Microsoft's 'Linux Kernal Hacker' Sasha Levin sent an application to join the security boards last week, which could see the Windows developer to be a party to behind-closed-doors conversations on ongoing security issues.

Members of this community include Chrome OS, Red Hat, Oracle, SUSEand Amazon Linux AMI.

There are several criteria that organisations need to meet to join the linux-distros group. For example, Levin cited Azure Sphere and Windows Subsystem for Linux v2 as examples of the company actively maintaining Unix-like operating system distro with open source components.

Successful applications must also have a userbase that isn't limited to their own organisation, which Microsoft said it fits through millions of cores its customers run on systems such as those aforementioned.

Organisations must also be able to demonstrate at least a year-long track record of fixing vulnerabilities, including some on Linux distros, and releasing fixes for known issues within 10 days or fewer.

Applications would also have to gain the recommendation of an individual who has been active on oss-security of years but is not affiliated with the organisation. Levin copied in renowned Linux developer Greg Kroah-Hartman, who replied separately in the email chain to vouch for Microsoft's submission.
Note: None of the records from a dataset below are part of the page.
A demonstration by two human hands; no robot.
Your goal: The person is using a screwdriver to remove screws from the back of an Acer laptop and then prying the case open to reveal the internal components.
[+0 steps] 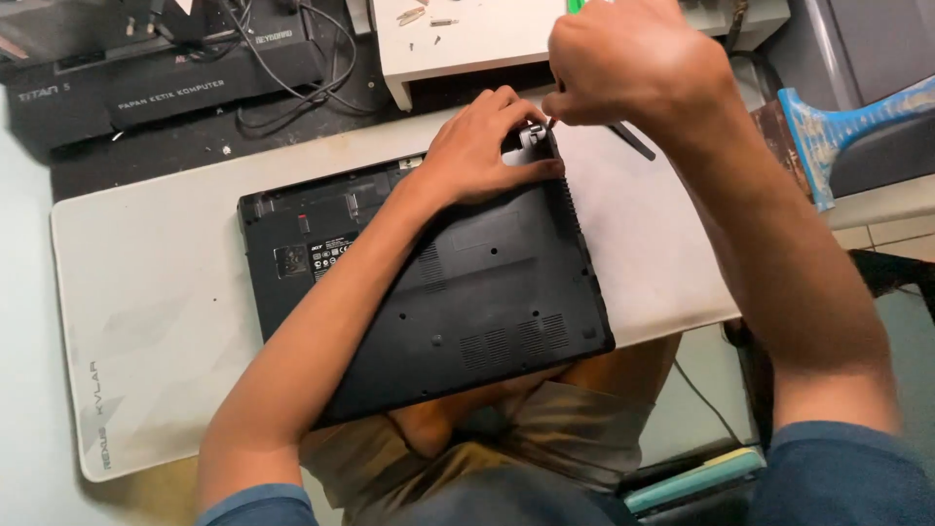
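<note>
**Both hands at the far corner of an upturned laptop**

Head view: a pale desk mat [156,292] covers the table. Behind it lie dark boxes [146,83] with tangled black cables [292,68], and a white tray [458,44] holding small screws. A blue-handled tool [847,131] rests at the right, well apart from the work.

The black laptop [458,292] lies bottom-up on the mat, turned at an angle, its vented base panel facing the camera; its near edge hangs over the table edge above the person's lap. The left hand [482,151] presses flat on the far right corner, fingers curled around the grey hinge [534,134]. The right hand [623,63] is closed on a thin dark tool [631,141] with its fist just beside that hinge. Bare mat lies left and right of the laptop.
</note>
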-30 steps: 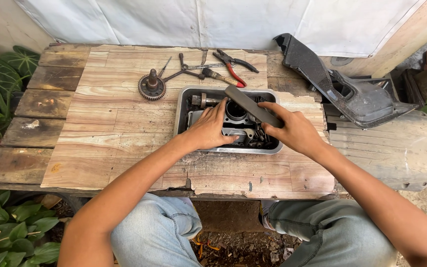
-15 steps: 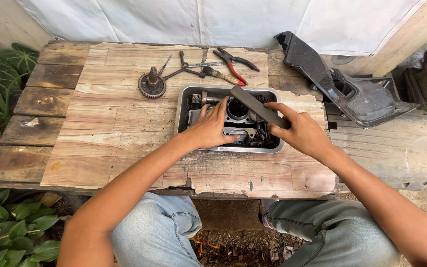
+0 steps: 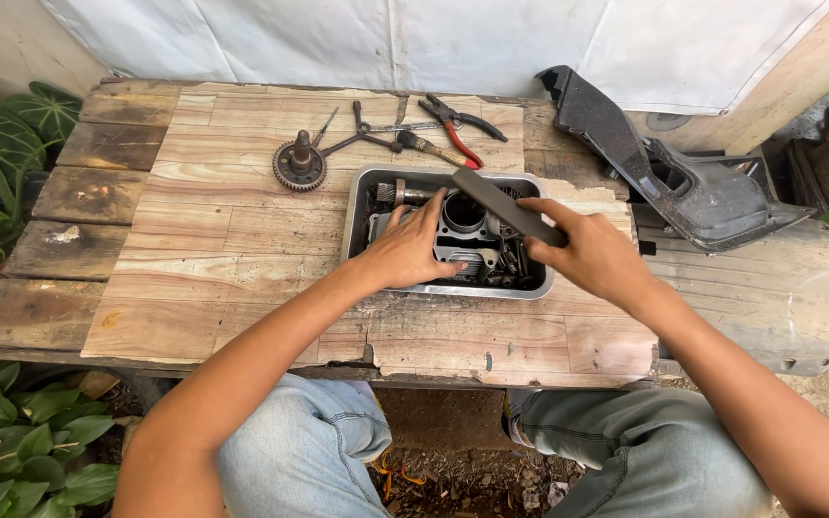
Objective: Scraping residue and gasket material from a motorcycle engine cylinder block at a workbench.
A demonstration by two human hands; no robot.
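Metal parts in the tray are steadied by the left hand; a grey bar is gripped by the right hand, and careful aim is called for next.

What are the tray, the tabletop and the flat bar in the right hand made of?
The tray looks like bare metal, likely steel or aluminium: silvery rim with a dull shine. The tabletop is wood: visible grain, plank seams, chipped front edge. The flat bar in the right hand is matte dark grey; possibly metal or stone, I cannot tell.
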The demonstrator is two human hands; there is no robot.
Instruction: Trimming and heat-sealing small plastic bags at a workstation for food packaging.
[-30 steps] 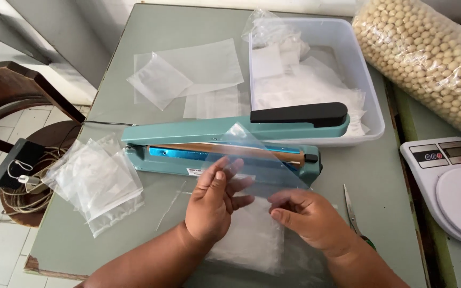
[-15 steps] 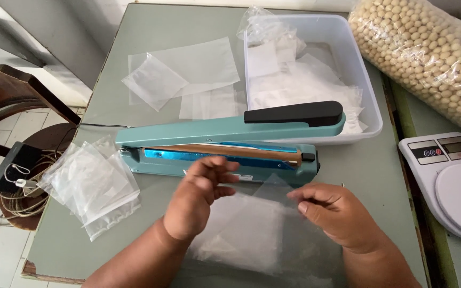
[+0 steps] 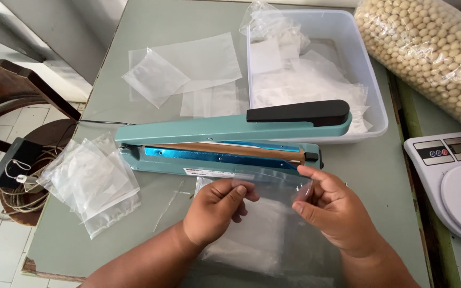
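Observation:
My left hand (image 3: 217, 210) and my right hand (image 3: 333, 209) both pinch the top edge of a clear plastic bag (image 3: 267, 224) that lies flat on the grey table in front of me. The bag's top edge sits right against the front of the teal heat sealer (image 3: 225, 144), whose arm with a black handle (image 3: 299, 112) is raised. The lower part of the bag runs under my wrists toward the near table edge.
A stack of small clear bags (image 3: 94, 181) lies at the left. More flat bags (image 3: 188, 72) lie behind the sealer. A clear plastic bin (image 3: 372, 90) holds bags. At the right sit a sack of soybeans (image 3: 428, 48) and a white kitchen scale (image 3: 454, 181).
The bag was held up tilted in the air; both hands have lowered it flat onto the table and brought its top edge to the sealer's front.

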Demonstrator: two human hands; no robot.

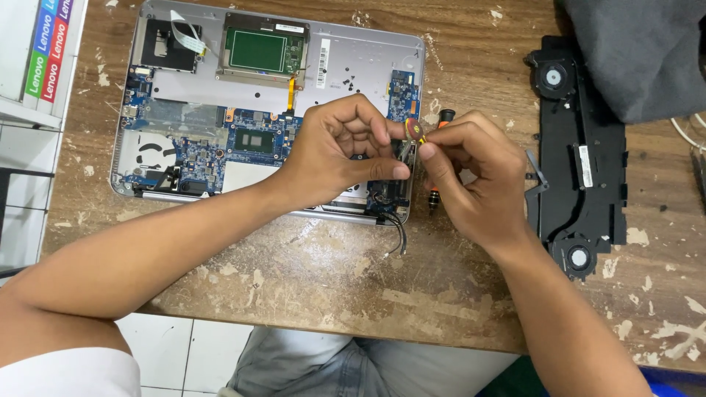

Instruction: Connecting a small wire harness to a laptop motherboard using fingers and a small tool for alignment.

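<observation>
Black fan assembly [577, 169] (grey cloth [640, 51] above)

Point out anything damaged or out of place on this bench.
The wooden tabletop is badly worn, its surface flaking in pale patches. Two black cables trail loose off the opened laptop's front edge. The black fan assembly lies detached alongside.

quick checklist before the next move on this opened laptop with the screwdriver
1. Screwdriver held: ok, right hand pinches its red cap.
2. Left hand steadying near the tip: ok.
3. Tip seated on a screw: cannot tell, fingers hide it.
4. Opened laptop flat on the wooden table: ok.
5. Loose black cables clear of the hands: ok, they hang over the front edge.
6. Black fan assembly set aside: ok.
</observation>
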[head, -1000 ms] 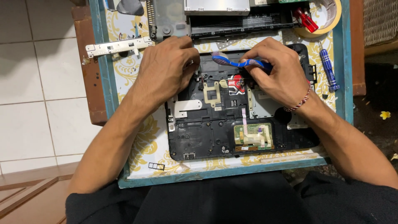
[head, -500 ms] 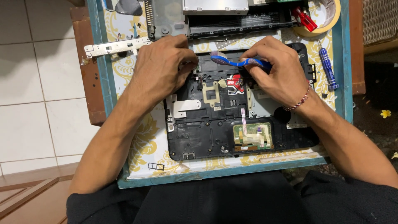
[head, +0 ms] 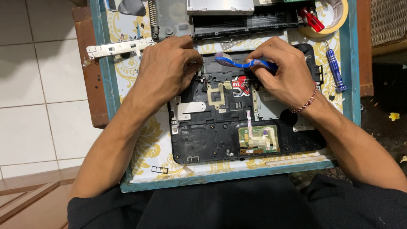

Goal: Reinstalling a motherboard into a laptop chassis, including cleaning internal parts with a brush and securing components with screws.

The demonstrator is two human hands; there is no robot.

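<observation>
A black laptop case shell [head: 220, 140], opened up with a green touchpad board [head: 258, 138] showing, lies on a patterned board on my lap. My left hand [head: 167, 70] presses down on the shell's upper left corner. My right hand [head: 284, 72] is closed around a blue toothbrush [head: 241, 63], whose bristle head points left along the shell's top edge, close to my left fingers. A beaded bracelet circles my right wrist.
The board has a teal rim [head: 108, 106] and a white and yellow cover. A metal bracket [head: 118, 46] lies at the upper left, another laptop part [head: 237, 19] at the top, a blue screwdriver [head: 335, 70] at the right, a tape roll [head: 335, 21] with a red tool [head: 311, 19]. Tiled floor at left.
Both hands and the toothbrush stay almost in place; the brush head shifts slightly along the shell's top edge.
</observation>
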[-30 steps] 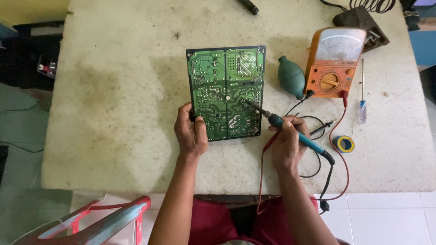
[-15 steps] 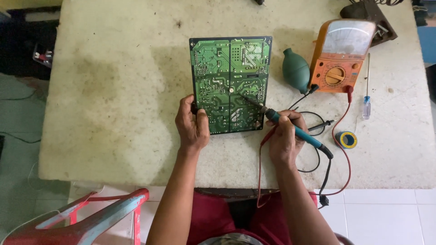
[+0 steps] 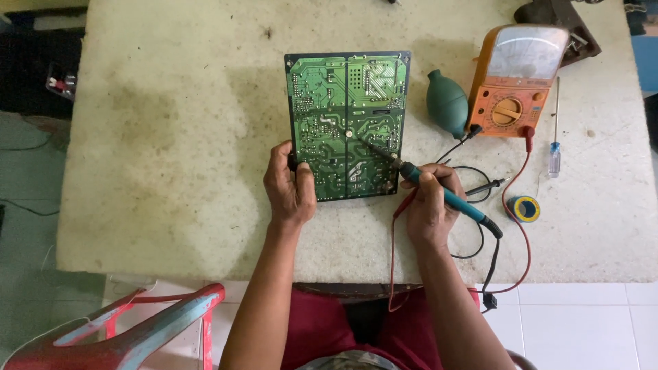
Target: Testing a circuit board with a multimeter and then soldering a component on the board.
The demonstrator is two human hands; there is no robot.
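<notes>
A green circuit board (image 3: pixel 348 123) lies solder side up on the pale stone table (image 3: pixel 171 151). My left hand (image 3: pixel 289 188) grips the board's lower left corner, thumb on top. My right hand (image 3: pixel 428 205) holds a teal-handled soldering iron (image 3: pixel 439 192) like a pen. Its metal tip rests on the middle of the board, near a round solder point.
An orange analogue multimeter (image 3: pixel 514 82) stands at the right, its red and black leads (image 3: pixel 510 205) trailing over the table edge. A dark green rubber blower bulb (image 3: pixel 447 104) lies beside it. A blue-handled screwdriver (image 3: pixel 554 137) and a solder reel (image 3: pixel 525 208) lie further right. A red plastic chair (image 3: pixel 130 329) stands lower left.
The soldering iron tip has slid up and left across the board toward its middle. My left hand keeps its hold on the board's corner. The view shifted slightly.
</notes>
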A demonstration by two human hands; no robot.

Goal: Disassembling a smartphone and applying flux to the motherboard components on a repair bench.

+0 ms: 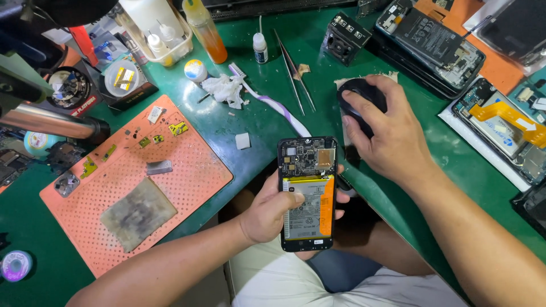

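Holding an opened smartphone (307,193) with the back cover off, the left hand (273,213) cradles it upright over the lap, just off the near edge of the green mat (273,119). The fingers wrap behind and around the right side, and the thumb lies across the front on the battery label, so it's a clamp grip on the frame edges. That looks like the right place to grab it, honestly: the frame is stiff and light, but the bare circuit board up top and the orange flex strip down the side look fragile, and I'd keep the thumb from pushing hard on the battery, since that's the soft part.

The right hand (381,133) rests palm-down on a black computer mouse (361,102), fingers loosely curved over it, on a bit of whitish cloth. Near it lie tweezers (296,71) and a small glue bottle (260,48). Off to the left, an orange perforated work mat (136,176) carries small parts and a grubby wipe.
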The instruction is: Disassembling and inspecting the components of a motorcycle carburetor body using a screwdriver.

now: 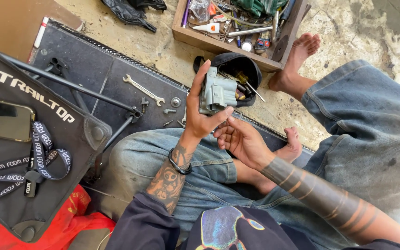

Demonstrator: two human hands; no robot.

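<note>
Left hand (199, 118) clamps round a grey metal part (216, 95), lifted over the lap. Right hand (239, 139) sits just beneath, fingers curled, fingertips touching its lower edge.

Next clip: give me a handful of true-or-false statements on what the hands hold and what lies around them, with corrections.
1. The left hand grips a grey metal part. True.
2. The right hand holds the spanner. False: the spanner lies on the dark mat, apart from both hands.
3. A wooden box of tools stands beyond the hands. True.
4. The phone lies inside the wooden box. False: it rests on the black bag at the left.
5. The person wears shoes. False: the feet are bare.
</note>
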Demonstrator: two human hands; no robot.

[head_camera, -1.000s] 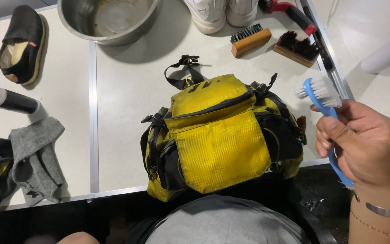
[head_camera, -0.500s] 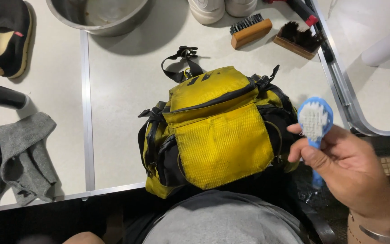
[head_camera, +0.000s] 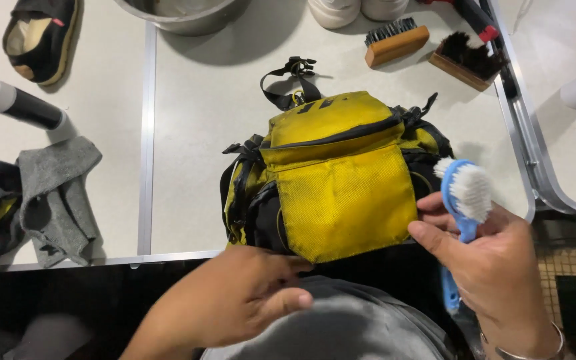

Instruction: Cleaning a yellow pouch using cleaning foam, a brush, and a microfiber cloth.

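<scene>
Grey cloth point(head_camera: 58, 193) lies at the tabletop's point(head_camera: 195, 133) left. The left hand point(head_camera: 228, 303), loosely curled and empty, touches the bag's front lower edge. For even scrubbing, that edge is best held taut. The yellow bag point(head_camera: 338, 180), dingy with black trim, sits mid-tabletop. The right hand point(head_camera: 495, 267) grips the blue brush point(head_camera: 465, 200) closed, bristles up.

The bag point(head_camera: 335, 177) sits on the table point(head_camera: 201, 120). The cloth point(head_camera: 55, 193) lies to its left. Two brushes point(head_camera: 395, 41) and a bowl point(head_camera: 181, 13) lie behind it.
</scene>
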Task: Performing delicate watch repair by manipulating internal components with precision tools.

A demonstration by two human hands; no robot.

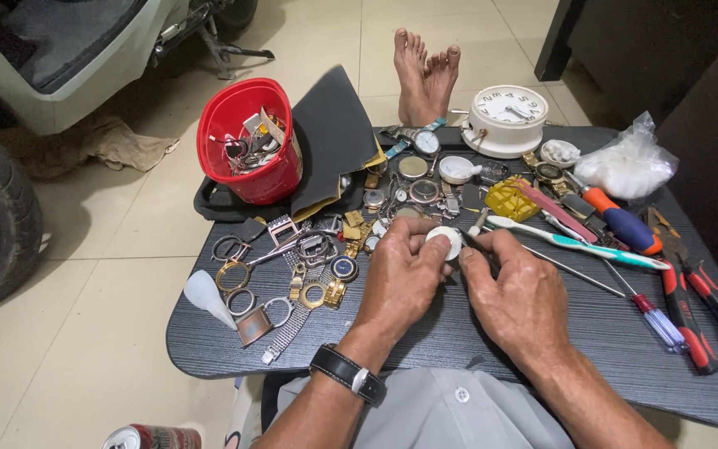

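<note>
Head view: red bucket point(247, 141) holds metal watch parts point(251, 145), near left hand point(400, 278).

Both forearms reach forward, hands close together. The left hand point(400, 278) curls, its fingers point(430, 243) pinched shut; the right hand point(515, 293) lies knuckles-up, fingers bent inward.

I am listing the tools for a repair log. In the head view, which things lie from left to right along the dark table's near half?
White plastic dropper bottle → gold-coloured metal watch ring → left hand pinching a small round white watch part → right hand → red-handled screwdriver with clear tip end → red-handled pliers.
</note>
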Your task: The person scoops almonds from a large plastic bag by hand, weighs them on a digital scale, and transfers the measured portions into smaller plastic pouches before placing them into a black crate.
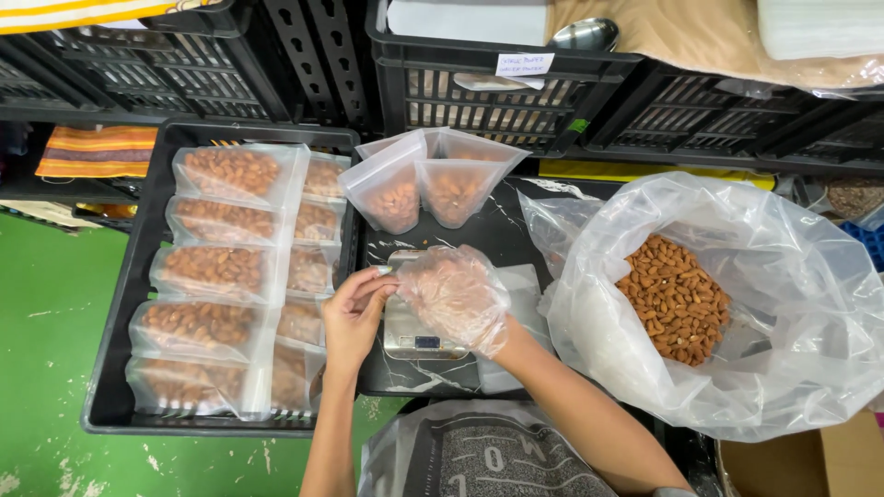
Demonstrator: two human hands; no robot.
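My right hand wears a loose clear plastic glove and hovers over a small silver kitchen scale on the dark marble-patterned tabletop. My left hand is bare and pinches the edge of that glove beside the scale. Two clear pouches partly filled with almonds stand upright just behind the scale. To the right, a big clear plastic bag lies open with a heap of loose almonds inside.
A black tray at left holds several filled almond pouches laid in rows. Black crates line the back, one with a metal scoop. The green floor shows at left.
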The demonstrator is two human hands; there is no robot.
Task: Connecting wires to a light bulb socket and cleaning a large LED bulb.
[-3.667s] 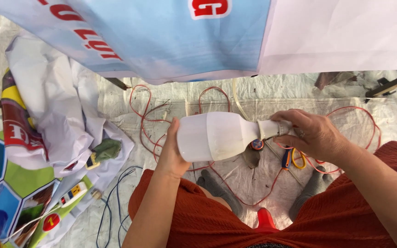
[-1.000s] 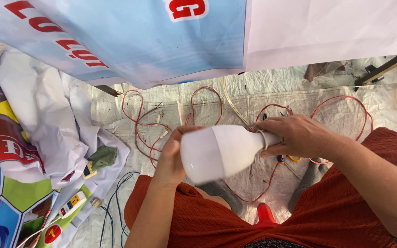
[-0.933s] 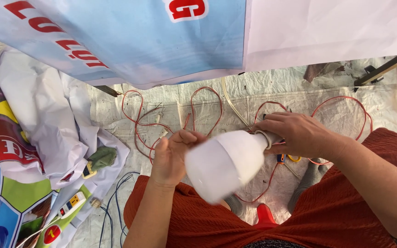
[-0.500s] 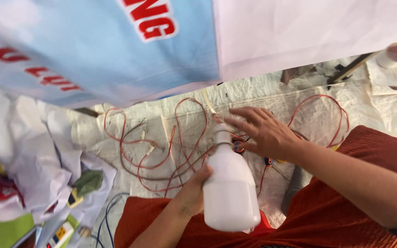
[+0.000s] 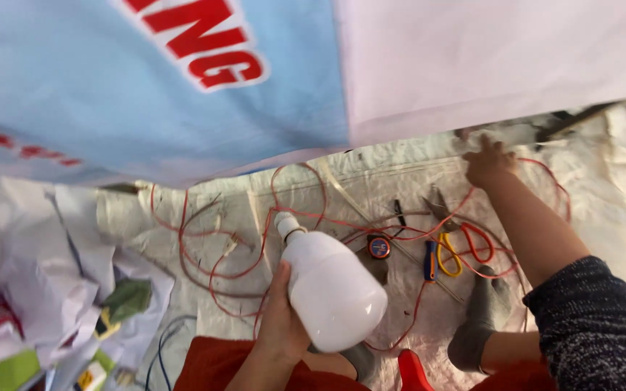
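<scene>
My left hand (image 5: 280, 318) grips a large white bulb-shaped lamp (image 5: 327, 286) from the side, its screw base (image 5: 288, 224) pointing away from me. My right hand (image 5: 488, 161) is stretched far forward to the edge of the hanging cloth, fingers spread over the woven mat near a red wire; whether it grasps anything cannot be told. Thin red wire (image 5: 219, 253) lies in loops across the mat between both hands.
A blue and white banner (image 5: 255, 80) hangs overhead at the top. On the mat lie scissors with yellow and red handles (image 5: 458, 246), a small round tape roll (image 5: 379, 247), pliers (image 5: 440, 210) and a blue-handled tool (image 5: 430, 259). Crumpled white cloth and packaging (image 5: 45, 289) sit left. My grey-socked foot (image 5: 476, 326) rests lower right.
My right hand let go of the lamp's base and reached far forward to the right. The lamp swung from sideways to base-away, held only by my left hand. My view tilted.
</scene>
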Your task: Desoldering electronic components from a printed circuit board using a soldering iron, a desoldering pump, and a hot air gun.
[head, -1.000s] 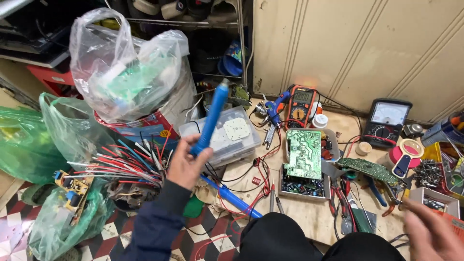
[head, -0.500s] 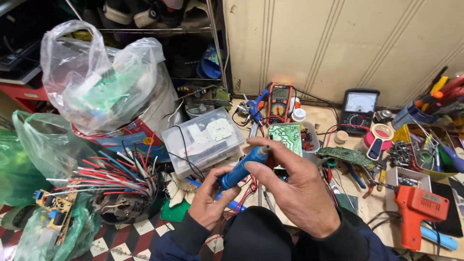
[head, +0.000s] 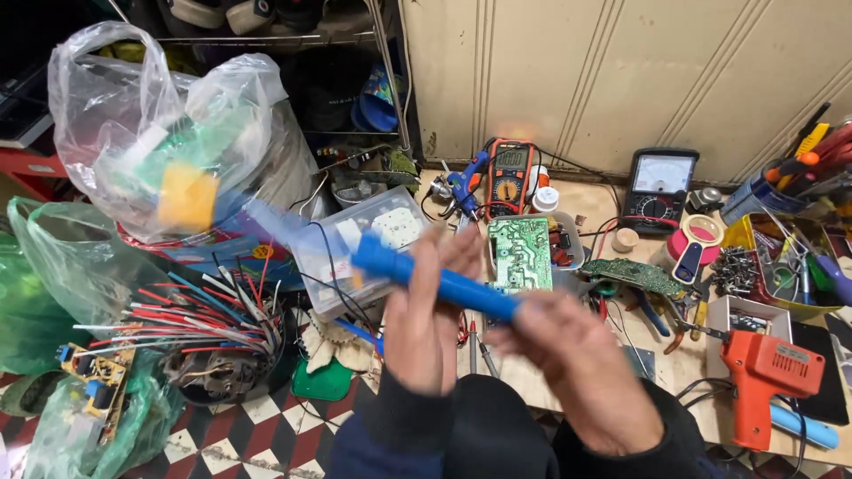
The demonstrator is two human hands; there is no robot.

"I can vouch for Sasha," Kroah-Hartman said. "He is a long-time kernel developer and has been helping with the stable kernel releases for a few years now, with full write permissions to the stable kernel trees.

"I also suggested that Microsoft join linux-distros a year or so ago when it became evident that they were becoming a Linux distro, and it is good to see that they are now doing so."

Microsoft has shifted towards embracing Linux technology and open source principles over the last few years, and increasingly under CEO Satya Nadella's leadership. This is after its former CEO Steve Ballmer infamously referred to Linux as a "malignant cancer" and "communism" almost 20 years ago.

A significant change happened a decade ago when Microsoft released 20,000 lines of code to the Linux open source community. This led the executive director of the Linux Foundation Jim Zemlin to declare at the time that "hell has frozen over".

To demonstrate how much Linux popularity has surged in recent years, Sasha Levin added in a further message to the email chain that the usage of this technology on Microsoft's Azure cloud services has now surpassed Windows. This is just two years after Microsoft said that 40% of virtual machines in Azure are running Linux.

As a result of this increased usage, Microsoft's security centre has started receiving a higher volume of security reports of issues with Linux code from users and from vendors.